Botond Roska of the Friedrich Miescher Institute for Biomedical Research in Basel, Switzerland, and his team looked at mice that were entirely missing photoreceptors in their eyes. These photoreceptors usually feed signals about light to the next layer of cells, called bipolar cells, before a signal is relayed on to the brain, providing a visual image. The researchers used a harmless virus to carry the protein into the mice’s bipolar cells. The protein ended up in only about 7% of the cells this way, but that was enough for light signals to be transmitted to the next layer of the retina — the ganglion cells – and eventually the brain, the team determined through studies of brain activity. While untreated mice didn’t respond to light at all, treated mice kept in the dark jumped into action when a bright light was turned on, they report in Nature Neuroscience.

It’s difficult to gauge exactly how well the mice could see after the treatment. The team tested vision, rather than just light perception, by showing the mice a series of moving stripes and seeing if they could follow them. The treated mice were better than untreated animals, but “you can’t ask the mouse”, says Roska. Mouse vision isn’t that good in the first place, he adds, which makes it harder to tell. A previous attempt at conferring sight on blind mice by a team based at Wayne State University School of Medicine, Detroit, showed that the same technique could activate the brain’s visual cortex. But these mice did not change their behaviour when lights were turned on, as the mice in Roska’s study did. The reason for the difference, Roska suggests, may be that in the previous study, ChR2 was randomly inserted into many cell types in the retina. There are over 60 types of cell here, some of which are switched on by light, and others that are inhibited by it. Slotting the light-sensitive protein into all of these cells means the opposing effects might cancel each other out, says Roska, or muddle up the output to the brain so much that a signal can’t be interpreted.
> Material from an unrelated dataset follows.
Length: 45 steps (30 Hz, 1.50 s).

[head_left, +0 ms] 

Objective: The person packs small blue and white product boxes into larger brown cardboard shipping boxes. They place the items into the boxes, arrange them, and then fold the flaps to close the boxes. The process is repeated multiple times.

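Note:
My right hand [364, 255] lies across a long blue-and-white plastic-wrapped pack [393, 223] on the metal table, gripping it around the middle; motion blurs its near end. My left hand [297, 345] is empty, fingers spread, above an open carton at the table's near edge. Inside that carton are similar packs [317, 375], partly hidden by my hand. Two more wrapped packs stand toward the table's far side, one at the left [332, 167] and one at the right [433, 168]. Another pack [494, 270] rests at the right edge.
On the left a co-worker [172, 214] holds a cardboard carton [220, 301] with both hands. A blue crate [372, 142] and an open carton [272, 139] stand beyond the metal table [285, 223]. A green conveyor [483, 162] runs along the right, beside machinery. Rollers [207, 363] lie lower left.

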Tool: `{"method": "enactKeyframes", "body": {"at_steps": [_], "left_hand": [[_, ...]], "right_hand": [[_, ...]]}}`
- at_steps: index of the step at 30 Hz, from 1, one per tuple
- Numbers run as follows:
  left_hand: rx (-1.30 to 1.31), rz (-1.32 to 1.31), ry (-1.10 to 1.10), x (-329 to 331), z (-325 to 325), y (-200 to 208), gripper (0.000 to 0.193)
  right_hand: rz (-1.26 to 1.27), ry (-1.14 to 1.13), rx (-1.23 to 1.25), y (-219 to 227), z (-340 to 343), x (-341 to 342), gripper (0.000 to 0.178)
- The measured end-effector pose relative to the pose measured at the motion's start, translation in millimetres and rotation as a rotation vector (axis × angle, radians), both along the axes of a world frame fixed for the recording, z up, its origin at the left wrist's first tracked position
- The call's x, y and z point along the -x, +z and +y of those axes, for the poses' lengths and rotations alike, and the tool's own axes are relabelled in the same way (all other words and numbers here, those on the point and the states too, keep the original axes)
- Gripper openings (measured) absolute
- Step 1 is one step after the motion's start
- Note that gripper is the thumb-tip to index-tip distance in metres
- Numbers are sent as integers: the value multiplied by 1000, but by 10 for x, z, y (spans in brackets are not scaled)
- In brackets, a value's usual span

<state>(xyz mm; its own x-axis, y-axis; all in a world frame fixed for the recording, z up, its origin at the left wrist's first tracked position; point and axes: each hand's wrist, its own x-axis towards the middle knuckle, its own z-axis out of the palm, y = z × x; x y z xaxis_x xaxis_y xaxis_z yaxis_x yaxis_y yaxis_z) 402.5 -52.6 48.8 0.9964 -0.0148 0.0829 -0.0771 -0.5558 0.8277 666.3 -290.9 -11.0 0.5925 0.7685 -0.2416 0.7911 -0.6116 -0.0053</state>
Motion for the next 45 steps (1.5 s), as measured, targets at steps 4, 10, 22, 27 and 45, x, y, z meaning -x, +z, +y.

Nonetheless, says Zhuo-Hua Pan, who led the previous study in Detroit, “many of the results of this paper nicely confirmed our early findings”. Roska and his colleagues are already setting up a collaboration with clinical groups to develop the technique for people. But even then, it’s likely to be a last-chance treatment, says Roska. If even a tiny bit of vision remains, other treatments will likely be more useful for some time, says Roska. “The method should only be used if there’s absolutely no vision left,” he says.